Work required
Start to finish, return the listing below exactly, pictures excluded.

Data provided
*-*-*

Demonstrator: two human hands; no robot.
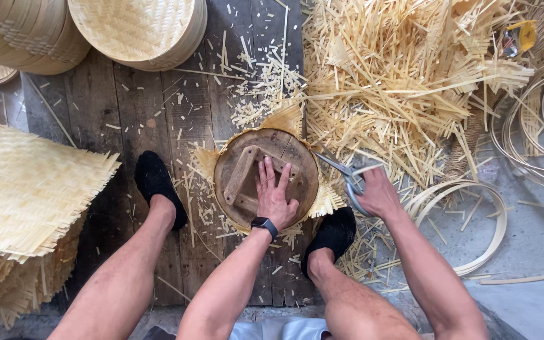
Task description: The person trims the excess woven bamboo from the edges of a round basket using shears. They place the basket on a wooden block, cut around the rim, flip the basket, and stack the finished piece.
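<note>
Head view: left hand (276,196) flat on wooden disc (266,177), mat beneath mostly hidden; right hand (376,194) grips scissors (347,178).

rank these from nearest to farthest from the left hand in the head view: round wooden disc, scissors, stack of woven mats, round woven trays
1. Round wooden disc: directly under the left hand, touching it.
2. Scissors: just right of the disc, held in the right hand.
3. Round woven trays: top left, well beyond the disc.
4. Stack of woven mats: far left edge.
</note>
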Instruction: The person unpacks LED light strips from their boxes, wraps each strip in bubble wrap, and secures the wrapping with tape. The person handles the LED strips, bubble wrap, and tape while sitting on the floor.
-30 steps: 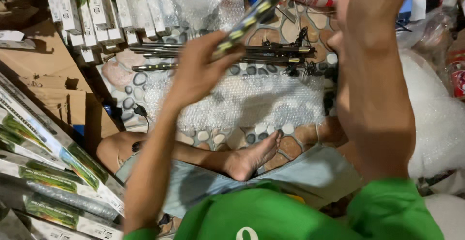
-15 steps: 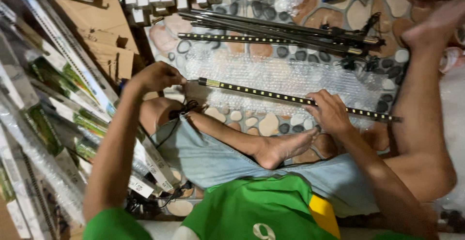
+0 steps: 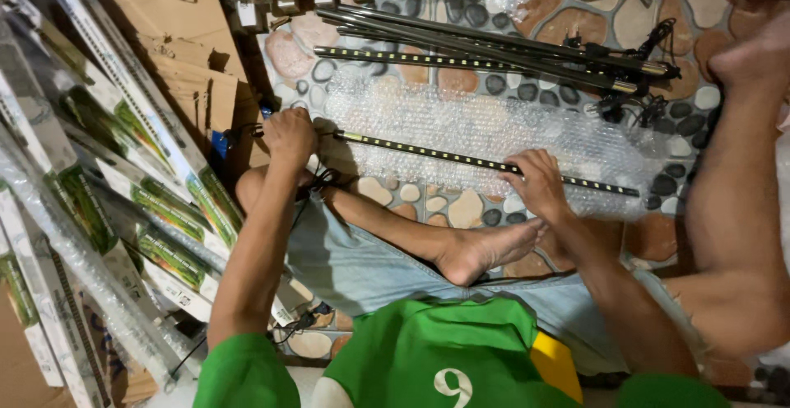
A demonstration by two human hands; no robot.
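Across the sheet of bubble wrap (image 3: pixel 494 128) spread on the pebbled floor (image 3: pixel 461 206) lies a long thin light strip (image 3: pixel 461 158), which both hands grip. The left hand (image 3: pixel 290 136) is clenched around its left end, where dark wires trail off, and the right hand (image 3: pixel 539 181) presses down on it past the middle, fingers curled over it. Beyond it rests a bundle of similar strips (image 3: pixel 494 50), and long flat boxes (image 3: pixel 123 186) are stacked to the left.

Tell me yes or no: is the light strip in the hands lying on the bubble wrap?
Yes: the light strip lies flat across the bubble wrap, with the left hand at one end and the right hand pressing farther along.
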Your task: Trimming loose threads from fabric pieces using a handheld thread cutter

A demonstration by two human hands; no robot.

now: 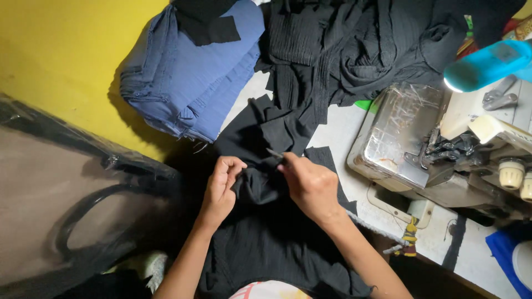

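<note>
A folded blue cloth [191,72] lies against the yellow wall. Nearer, the left hand [221,185] pinches a bunch of black cloth [260,221] lying over the worktop [338,138] edge (fingers curled tight). The right hand [310,185] has its grip closed on a small pointed tool [275,153], tip on the cloth. A sewing machine [443,149] stands at right.
</note>
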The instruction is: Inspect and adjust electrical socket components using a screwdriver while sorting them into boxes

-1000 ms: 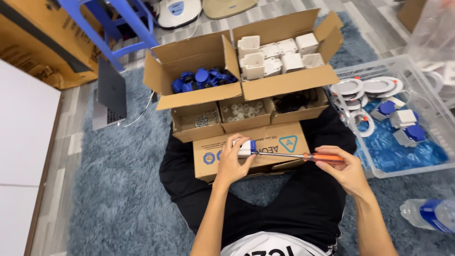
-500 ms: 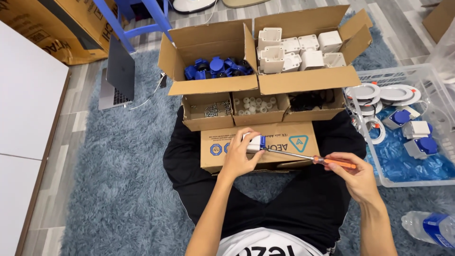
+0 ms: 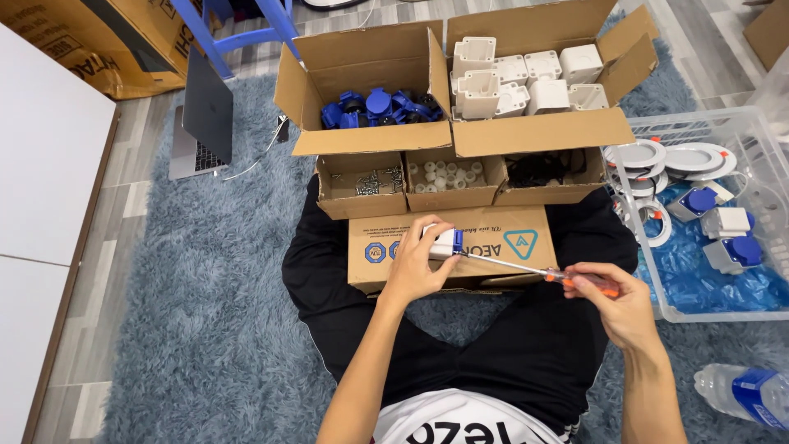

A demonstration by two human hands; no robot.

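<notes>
1. Left hand (image 3: 413,267): its fingers (image 3: 427,233) are curled tight around a small white-and-blue socket part (image 3: 442,243), pinning it just above the flat cardboard box (image 3: 501,247) on the lap.
2. Right hand (image 3: 620,300): its fingers are clenched on the orange handle of a screwdriver (image 3: 534,270), well to the right of that box's middle.
3. The thin shaft runs left across the flat cardboard box, its tip meeting the part's blue end.
4. To do this well, I'd judge: keep shaft and screw in one line, press in gently, and hold the part braced against the box.
5. Beyond the flat cardboard box sit small trays of screws (image 3: 374,181) and white pieces (image 3: 448,174), then blue caps (image 3: 378,107).
</notes>
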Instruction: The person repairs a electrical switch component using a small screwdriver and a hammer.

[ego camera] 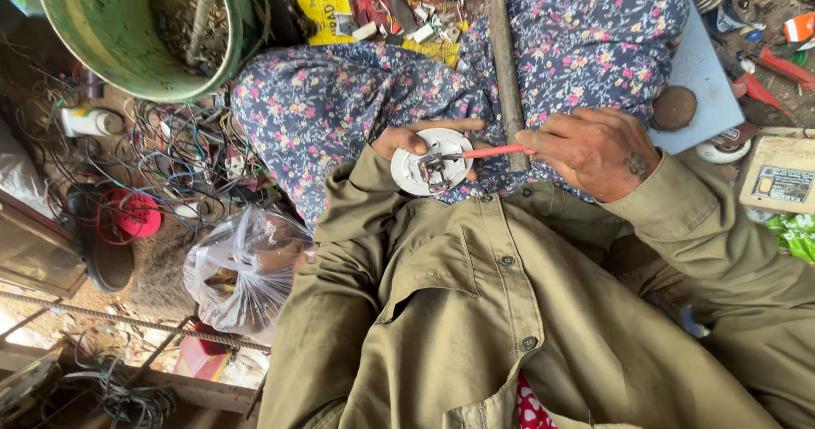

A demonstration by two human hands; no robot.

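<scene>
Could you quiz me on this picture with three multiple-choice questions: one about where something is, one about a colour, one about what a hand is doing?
1. Where is the green bucket?
A. top left
B. bottom right
C. on the lap

2. What colour is the handle of the screwdriver?
A. blue
B. red
C. yellow

3. What is the left hand doing?
A. resting open on the knee
B. holding the round white fitting
C. lifting the hammer

Answers: 1 A, it fills the upper left corner. 2 B, the handle in the right hand is red. 3 B, its fingers wrap the fitting's rim.
</scene>
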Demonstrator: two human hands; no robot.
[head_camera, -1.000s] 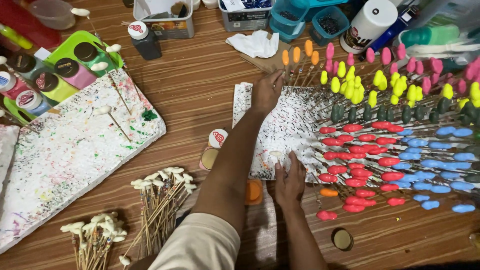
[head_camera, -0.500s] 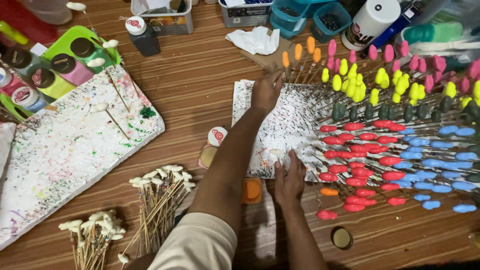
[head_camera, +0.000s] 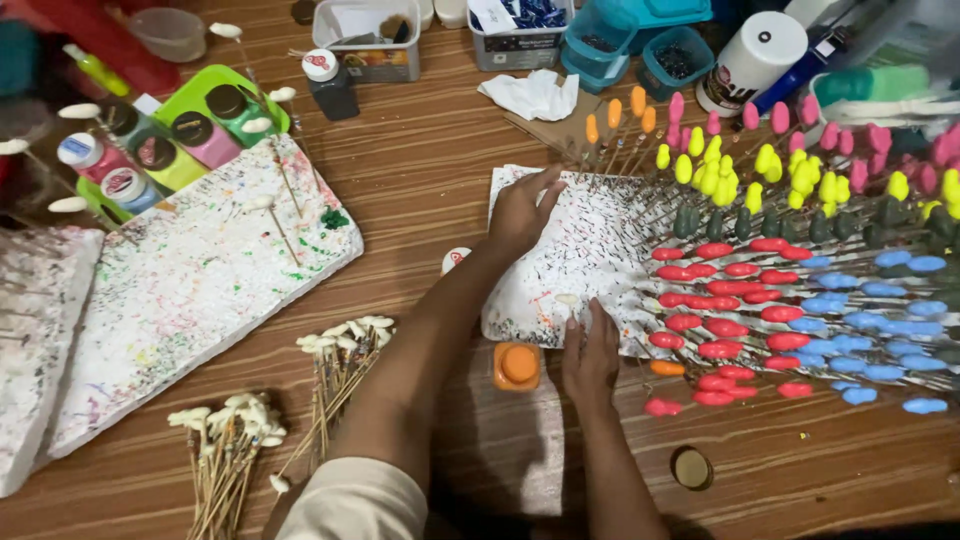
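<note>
Now both hands lie on the paint-speckled foam board (head_camera: 590, 260) in the middle of the desk. The left hand (head_camera: 522, 212) presses flat near the board's far left corner, fingers spread and grasping nothing. The right hand (head_camera: 590, 355) rests at its near edge, fingers loosely open, also grasping nothing. Painted sticks (head_camera: 800, 290) stand crowded on the board's right part. It seems the step is steadying the board; any shift of it needs care, because the sticks may tip.
</note>
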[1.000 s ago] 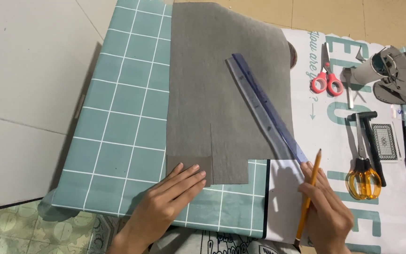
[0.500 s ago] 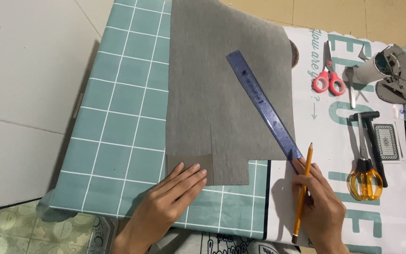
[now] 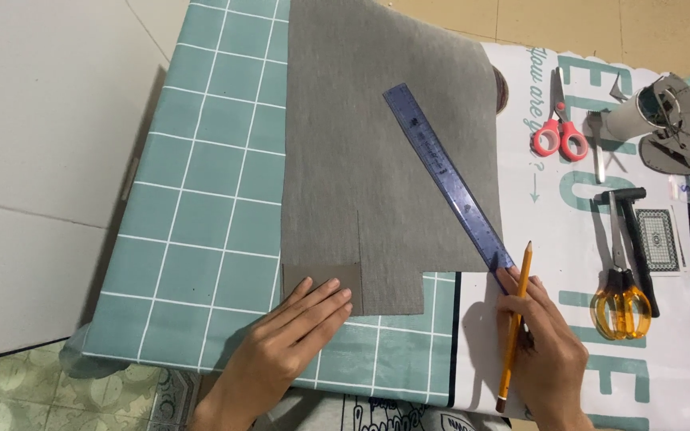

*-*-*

The answer
Demonstrator: two human hands; no robot.
Task description: The person trims the excess woven bamboo from the edges of a round basket using shears. They place the basket on a wooden block, cut around the rim, flip the basket, and stack the finished piece.
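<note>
Head view: left hand (276,196) flat on wooden disc (266,177), mat beneath mostly hidden; right hand (376,194) grips scissors (347,178).

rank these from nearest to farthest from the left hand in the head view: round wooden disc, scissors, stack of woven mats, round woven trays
1. Round wooden disc: directly under the left hand, touching it.
2. Scissors: just right of the disc, held in the right hand.
3. Round woven trays: top left, well beyond the disc.
4. Stack of woven mats: far left edge.
</note>
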Instruction: The person unpacks LED light strips from their boxes, wraps each strip in bubble wrap, and secures the wrapping with tape. The person handles the LED strips, bubble wrap, and tape while sitting on the floor.
-30 steps: 
-15 steps: 
+0 steps: 
A demonstration by two human hands; no robot.
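Across the sheet of bubble wrap (image 3: pixel 494 128) spread on the pebbled floor (image 3: pixel 461 206) lies a long thin light strip (image 3: pixel 461 158), which both hands grip. The left hand (image 3: pixel 290 136) is clenched around its left end, where dark wires trail off, and the right hand (image 3: pixel 539 181) presses down on it past the middle, fingers curled over it. Beyond it rests a bundle of similar strips (image 3: pixel 494 50), and long flat boxes (image 3: pixel 123 186) are stacked to the left.

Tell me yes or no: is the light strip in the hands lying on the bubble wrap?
Yes: the light strip lies flat across the bubble wrap, with the left hand at one end and the right hand pressing farther along.
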Your task: Trimming loose threads from fabric pieces using a handheld thread cutter

A demonstration by two human hands; no robot.

now: 

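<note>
A folded blue cloth [191,72] lies against the yellow wall. Nearer, the left hand [221,185] pinches a bunch of black cloth [260,221] lying over the worktop [338,138] edge (fingers curled tight). The right hand [310,185] has its grip closed on a small pointed tool [275,153], tip on the cloth. A sewing machine [443,149] stands at right.
</note>
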The instruction is: Inspect and adjust electrical socket components using a screwdriver while sorting them into boxes

-1000 ms: 
-500 ms: 
+0 ms: 

A demonstration by two human hands; no robot.

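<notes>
1. Left hand (image 3: 413,267): its fingers (image 3: 427,233) are curled tight around a small white-and-blue socket part (image 3: 442,243), pinning it just above the flat cardboard box (image 3: 501,247) on the lap.
2. Right hand (image 3: 620,300): its fingers are clenched on the orange handle of a screwdriver (image 3: 534,270), well to the right of that box's middle.
3. The thin shaft runs left across the flat cardboard box, its tip meeting the part's blue end.
4. To do this well, I'd judge: keep shaft and screw in one line, press in gently, and hold the part braced against the box.
5. Beyond the flat cardboard box sit small trays of screws (image 3: 374,181) and white pieces (image 3: 448,174), then blue caps (image 3: 378,107).
</notes>
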Instruction: The person repairs a electrical switch component using a small screwdriver and a hammer.

[ego camera] 

A demonstration by two human hands; no robot.

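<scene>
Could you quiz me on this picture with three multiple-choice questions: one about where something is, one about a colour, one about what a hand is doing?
1. Where is the green bucket?
A. top left
B. bottom right
C. on the lap

2. What colour is the handle of the screwdriver?
A. blue
B. red
C. yellow

3. What is the left hand doing?
A. resting open on the knee
B. holding the round white fitting
C. lifting the hammer

Answers: 1 A, it fills the upper left corner. 2 B, the handle in the right hand is red. 3 B, its fingers wrap the fitting's rim.
</scene>
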Demonstrator: two human hands; no robot.
[head_camera, -1.000s] 
[head_camera, -0.500s] 
[head_camera, +0.000s] 
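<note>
Now both hands lie on the paint-speckled foam board (head_camera: 590, 260) in the middle of the desk. The left hand (head_camera: 522, 212) presses flat near the board's far left corner, fingers spread and grasping nothing. The right hand (head_camera: 590, 355) rests at its near edge, fingers loosely open, also grasping nothing. Painted sticks (head_camera: 800, 290) stand crowded on the board's right part. It seems the step is steadying the board; any shift of it needs care, because the sticks may tip.
</note>
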[1.000 s ago] 
[0.500 s ago] 
[now] 

This answer has no further content.